> WHAT THE TASK ASKS
The data is to be reproduced in full and without error.
▬▬▬
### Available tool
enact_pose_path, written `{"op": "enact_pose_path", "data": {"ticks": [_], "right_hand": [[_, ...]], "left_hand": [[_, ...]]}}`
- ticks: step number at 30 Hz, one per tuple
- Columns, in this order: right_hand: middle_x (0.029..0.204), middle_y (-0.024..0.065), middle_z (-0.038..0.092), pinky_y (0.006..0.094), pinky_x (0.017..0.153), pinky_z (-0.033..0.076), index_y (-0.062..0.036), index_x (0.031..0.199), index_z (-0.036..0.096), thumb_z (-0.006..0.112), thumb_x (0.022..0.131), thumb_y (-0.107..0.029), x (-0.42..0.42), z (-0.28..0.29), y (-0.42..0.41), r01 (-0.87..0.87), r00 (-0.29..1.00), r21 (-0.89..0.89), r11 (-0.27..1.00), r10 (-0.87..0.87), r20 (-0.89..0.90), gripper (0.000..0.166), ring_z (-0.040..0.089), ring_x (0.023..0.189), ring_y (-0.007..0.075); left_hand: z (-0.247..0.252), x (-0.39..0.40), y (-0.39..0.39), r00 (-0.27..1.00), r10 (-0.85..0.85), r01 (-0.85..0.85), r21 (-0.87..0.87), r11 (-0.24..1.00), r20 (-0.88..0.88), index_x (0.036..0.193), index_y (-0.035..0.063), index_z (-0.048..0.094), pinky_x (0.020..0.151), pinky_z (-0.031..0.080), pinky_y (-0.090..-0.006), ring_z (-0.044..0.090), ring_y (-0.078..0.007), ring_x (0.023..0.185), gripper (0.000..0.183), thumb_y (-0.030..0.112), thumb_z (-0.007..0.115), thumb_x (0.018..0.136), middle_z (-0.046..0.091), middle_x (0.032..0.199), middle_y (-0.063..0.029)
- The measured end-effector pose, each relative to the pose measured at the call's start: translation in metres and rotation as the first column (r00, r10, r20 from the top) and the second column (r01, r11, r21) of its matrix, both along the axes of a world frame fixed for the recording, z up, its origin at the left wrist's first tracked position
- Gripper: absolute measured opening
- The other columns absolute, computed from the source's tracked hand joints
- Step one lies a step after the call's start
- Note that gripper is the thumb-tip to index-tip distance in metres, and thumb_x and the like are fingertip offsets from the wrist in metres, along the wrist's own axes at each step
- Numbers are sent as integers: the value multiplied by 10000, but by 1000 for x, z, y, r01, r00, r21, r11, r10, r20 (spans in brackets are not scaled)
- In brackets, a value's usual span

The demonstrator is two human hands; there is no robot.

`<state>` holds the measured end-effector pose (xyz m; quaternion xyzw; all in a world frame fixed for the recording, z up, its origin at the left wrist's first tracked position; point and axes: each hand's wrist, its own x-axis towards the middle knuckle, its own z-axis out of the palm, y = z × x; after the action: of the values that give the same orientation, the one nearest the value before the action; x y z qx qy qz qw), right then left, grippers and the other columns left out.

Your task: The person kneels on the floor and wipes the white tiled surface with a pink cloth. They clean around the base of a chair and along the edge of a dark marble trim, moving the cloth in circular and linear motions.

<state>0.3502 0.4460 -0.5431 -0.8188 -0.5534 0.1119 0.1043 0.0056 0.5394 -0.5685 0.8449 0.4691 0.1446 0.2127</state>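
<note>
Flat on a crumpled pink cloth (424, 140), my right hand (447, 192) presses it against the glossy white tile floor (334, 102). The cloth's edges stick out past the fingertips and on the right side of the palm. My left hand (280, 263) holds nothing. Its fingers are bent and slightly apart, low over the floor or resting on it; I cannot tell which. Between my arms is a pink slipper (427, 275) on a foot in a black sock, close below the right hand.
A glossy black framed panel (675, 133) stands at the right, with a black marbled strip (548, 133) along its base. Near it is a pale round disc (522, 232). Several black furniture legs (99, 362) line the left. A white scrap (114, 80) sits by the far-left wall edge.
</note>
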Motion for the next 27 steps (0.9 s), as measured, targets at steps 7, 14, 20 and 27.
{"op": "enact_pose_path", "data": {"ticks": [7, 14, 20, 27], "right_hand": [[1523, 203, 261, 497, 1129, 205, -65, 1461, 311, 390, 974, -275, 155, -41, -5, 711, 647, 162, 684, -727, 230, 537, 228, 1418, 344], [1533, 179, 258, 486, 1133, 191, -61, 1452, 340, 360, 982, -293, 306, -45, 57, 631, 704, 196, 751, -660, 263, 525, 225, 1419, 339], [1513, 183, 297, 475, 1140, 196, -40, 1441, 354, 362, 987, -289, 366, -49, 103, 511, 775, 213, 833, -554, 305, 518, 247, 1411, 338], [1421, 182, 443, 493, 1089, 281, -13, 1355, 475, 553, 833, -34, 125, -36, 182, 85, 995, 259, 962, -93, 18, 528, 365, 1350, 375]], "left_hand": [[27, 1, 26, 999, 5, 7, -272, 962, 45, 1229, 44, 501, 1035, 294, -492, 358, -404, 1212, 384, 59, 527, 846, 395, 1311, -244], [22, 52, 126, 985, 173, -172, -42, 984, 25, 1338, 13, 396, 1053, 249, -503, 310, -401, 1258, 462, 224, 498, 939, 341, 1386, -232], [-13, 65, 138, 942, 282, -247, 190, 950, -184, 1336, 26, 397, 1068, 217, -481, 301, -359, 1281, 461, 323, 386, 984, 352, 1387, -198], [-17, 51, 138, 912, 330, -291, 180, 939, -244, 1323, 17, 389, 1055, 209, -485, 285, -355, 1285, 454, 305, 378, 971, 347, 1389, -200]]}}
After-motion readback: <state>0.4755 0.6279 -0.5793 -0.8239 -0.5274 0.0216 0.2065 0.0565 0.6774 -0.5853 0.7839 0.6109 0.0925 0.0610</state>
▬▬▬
> RESPONSE AREA
### Available tool
enact_pose_path, written `{"op": "enact_pose_path", "data": {"ticks": [_], "right_hand": [[_, ...]], "left_hand": [[_, ...]]}}`
- ticks: step number at 30 Hz, one per tuple
- Columns, in this order: right_hand: middle_x (0.029..0.204), middle_y (-0.024..0.065), middle_z (-0.038..0.092), pinky_y (0.006..0.094), pinky_x (0.017..0.153), pinky_z (-0.033..0.076), index_y (-0.062..0.036), index_x (0.031..0.199), index_z (-0.036..0.096), thumb_z (-0.006..0.112), thumb_x (0.022..0.131), thumb_y (-0.107..0.029), x (-0.42..0.42), z (-0.28..0.29), y (-0.42..0.41), r01 (-0.87..0.87), r00 (-0.29..1.00), r21 (-0.89..0.89), r11 (-0.27..1.00), r10 (-0.87..0.87), r20 (-0.89..0.90), gripper (0.000..0.166), ring_z (-0.040..0.089), ring_x (0.023..0.189), ring_y (-0.007..0.075); left_hand: z (-0.247..0.252), x (-0.39..0.40), y (-0.39..0.39), r00 (-0.27..1.00), r10 (-0.85..0.85), r01 (-0.85..0.85), r21 (-0.87..0.87), r11 (-0.24..1.00), r20 (-0.88..0.88), index_x (0.036..0.193), index_y (-0.035..0.063), index_z (-0.048..0.094), pinky_x (0.020..0.151), pinky_z (-0.031..0.080), pinky_y (-0.090..-0.006), ring_z (-0.044..0.090), ring_y (-0.078..0.007), ring_x (0.023..0.185), gripper (0.000..0.183), thumb_y (-0.030..0.112), thumb_z (-0.007..0.115), thumb_x (0.018..0.136), middle_z (-0.046..0.091), middle_x (0.032..0.199), middle_y (-0.063..0.029)
- The measured end-effector pose, each relative to the pose measured at the call's start: translation in metres and rotation as the first column (r00, r10, r20 from the top) and the second column (r01, r11, r21) of its matrix, both along the axes of a world frame fixed for the recording, z up, its origin at the left wrist's first tracked position
- Gripper: absolute measured opening
- The other columns absolute, computed from the source's tracked hand joints
- Step one lies a step after the call's start
- Note that gripper is the thumb-tip to index-tip distance in metres, and thumb_x and the like are fingertip offsets from the wrist in metres, along the wrist's own axes at each step
- Numbers are sent as integers: the value multiplied by 10000, but by 1000 for x, z, y, r01, r00, r21, r11, r10, r20 (spans in brackets are not scaled)
- In brackets, a value's usual span

The demonstrator is two human hands; there is no robot.

`<state>` holds the measured end-effector pose (xyz m; quaternion xyzw; all in a world frame fixed for the recording, z up, its origin at the left wrist's first tracked position; point and axes: each hand's wrist, its own x-axis towards the middle knuckle, its own z-axis out of the palm, y = z × x; after the action: of the values that give the same orientation, the one nearest the value before the action; x y z qx qy qz qw), right then left, grippers and the other columns left out.

Your task: The person kneels on the floor and wipes the white tiled surface with a pink cloth. They clean around the base of a chair and along the edge of a dark marble trim, moving the cloth in circular and linear motions.

<state>0.3502 0.4460 -0.5431 -0.8188 -0.5534 0.1119 0.1043 0.0056 0.5394 -0.5685 0.8449 0.4691 0.1446 0.2127</state>
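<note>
Flat on a crumpled pink cloth (424, 140), my right hand (447, 192) presses it against the glossy white tile floor (334, 102). The cloth's edges stick out past the fingertips and on the right side of the palm. My left hand (280, 263) holds nothing. Its fingers are bent and slightly apart, low over the floor or resting on it; I cannot tell which. Between my arms is a pink slipper (427, 275) on a foot in a black sock, close below the right hand.
A glossy black framed panel (675, 133) stands at the right, with a black marbled strip (548, 133) along its base. Near it is a pale round disc (522, 232). Several black furniture legs (99, 362) line the left. A white scrap (114, 80) sits by the far-left wall edge.
</note>
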Motion for the next 27 steps (0.9 s), as measured, targets at steps 7, 14, 20 and 27.
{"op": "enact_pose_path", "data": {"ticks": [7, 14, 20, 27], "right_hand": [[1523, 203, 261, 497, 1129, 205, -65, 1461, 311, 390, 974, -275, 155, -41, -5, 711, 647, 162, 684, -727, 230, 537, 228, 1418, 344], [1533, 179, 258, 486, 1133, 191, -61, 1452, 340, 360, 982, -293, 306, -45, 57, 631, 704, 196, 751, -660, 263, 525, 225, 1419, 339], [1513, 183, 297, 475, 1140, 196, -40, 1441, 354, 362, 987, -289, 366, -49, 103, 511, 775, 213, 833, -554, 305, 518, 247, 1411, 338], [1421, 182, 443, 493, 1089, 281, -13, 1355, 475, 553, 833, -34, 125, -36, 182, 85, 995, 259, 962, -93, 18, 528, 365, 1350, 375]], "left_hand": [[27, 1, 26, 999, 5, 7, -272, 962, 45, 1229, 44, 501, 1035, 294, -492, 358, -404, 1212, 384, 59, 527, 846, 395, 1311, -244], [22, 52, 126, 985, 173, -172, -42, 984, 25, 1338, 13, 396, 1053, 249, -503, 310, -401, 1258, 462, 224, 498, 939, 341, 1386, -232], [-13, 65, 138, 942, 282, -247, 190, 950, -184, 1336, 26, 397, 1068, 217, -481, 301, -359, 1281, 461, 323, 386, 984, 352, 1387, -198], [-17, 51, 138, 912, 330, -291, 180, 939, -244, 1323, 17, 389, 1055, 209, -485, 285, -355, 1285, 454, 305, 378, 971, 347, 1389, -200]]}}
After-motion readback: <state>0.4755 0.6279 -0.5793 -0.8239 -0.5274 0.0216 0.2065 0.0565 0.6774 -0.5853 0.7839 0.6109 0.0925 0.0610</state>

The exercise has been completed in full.